Somos hijos e hijas de este Ecuador.

 

Nos corresponde reconocer que la dignidad nuestra, la dignidad y la justicia social están por el suelo y que se levantarán del suelo cuando seamos capaces de vencer la guerra contra los diez pueblos que están en la frontera norte, y la guerra contra todos los pueblos que están en la periferia de todas las grandes ciudades y de las parroquias rurales y de los que están en los alrededores de las grandes empresas agroindustriales que convirtieron los cultivos de trigo y cebada en florícolas de exportación y convirtieron al campesino y del indio serrano, un obrero agrícola explotado.

 

La dignidad de los pueblos que forman esta estructura social, pasa por la conformación de acampadas y voluntariado, de militancia por la dignidad y la vida, por los derechos humanos, que se sumen a los pueblos explotados para levantarse del suelo.

 

Digo levantarse del suelo y me refiero a los que no están en la periferia del territorio.
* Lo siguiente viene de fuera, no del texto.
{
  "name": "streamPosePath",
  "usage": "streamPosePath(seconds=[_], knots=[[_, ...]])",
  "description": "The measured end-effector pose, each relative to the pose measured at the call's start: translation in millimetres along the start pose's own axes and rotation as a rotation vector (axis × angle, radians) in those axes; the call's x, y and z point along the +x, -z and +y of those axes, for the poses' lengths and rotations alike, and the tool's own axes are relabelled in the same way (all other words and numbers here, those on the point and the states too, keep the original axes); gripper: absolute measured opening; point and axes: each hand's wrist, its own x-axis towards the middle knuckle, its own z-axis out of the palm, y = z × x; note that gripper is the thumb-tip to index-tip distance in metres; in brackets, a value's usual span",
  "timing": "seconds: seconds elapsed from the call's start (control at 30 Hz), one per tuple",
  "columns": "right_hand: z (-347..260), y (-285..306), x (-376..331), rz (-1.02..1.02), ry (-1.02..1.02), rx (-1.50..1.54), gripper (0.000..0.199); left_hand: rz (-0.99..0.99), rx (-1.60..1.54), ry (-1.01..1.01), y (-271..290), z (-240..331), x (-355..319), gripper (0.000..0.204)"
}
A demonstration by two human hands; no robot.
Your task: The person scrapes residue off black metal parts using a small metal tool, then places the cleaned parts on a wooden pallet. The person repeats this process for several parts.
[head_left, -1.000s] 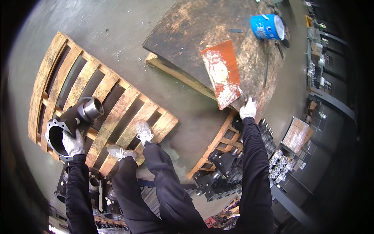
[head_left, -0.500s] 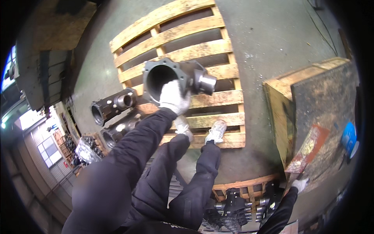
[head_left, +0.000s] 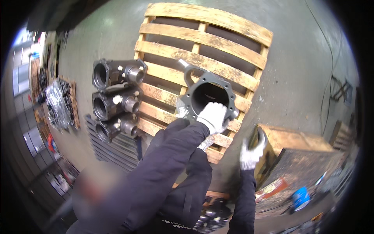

Solo en el acercamiento a los pueblos de la periferia podremos aprender a levantarnos del suelo como ellos se han mantenido en más de 500 años de resistencia.

 

Los shuaras de Sucumbíos, acosados escandalosamente por tristes patrullas de militares ecuatorianos en los últimos meses, enseñan como son los pueblos levantados del suelo: no se mueven y no se moverán “porque esta es nuestra tierra”, dicen.

 

Allá, en el corazón de la selva, están, habitan con sus valores, levantan casas con la sabiduría de sus padres, levantan escuelas y colegios interculturales, bronquean contra las maderas y las petroleras que creen que la selva es tierra de nadie.

 

Los shuaras sueñan con un centro de desarrollo cultural que sea conocido por el mundo y visitado. Se insertan en el mundo como son, identificados consigo mismos, con la naturaleza y la historia. Levantados del suelo como los demás pueblos de la frontera. Esperando que todas y todos seamos capaces de superar los siglos de un Ecuador etnocéntrico, centralista y homogenizante, artificial.

 

La guerra por la dignidad y la justici social es crónica, cínica y pendiente. Está más allá de las armas, la pólvora y el glifosato. No depende solo de los gringos y de los militares. Está más acá de la frontera y más allá de los tambores de guerra.

 

 

 

 


 


[1] Miembro Voluntario del COLECTIVO PRO DERECHOS HUMANOS, PRO-DH, Ecuador.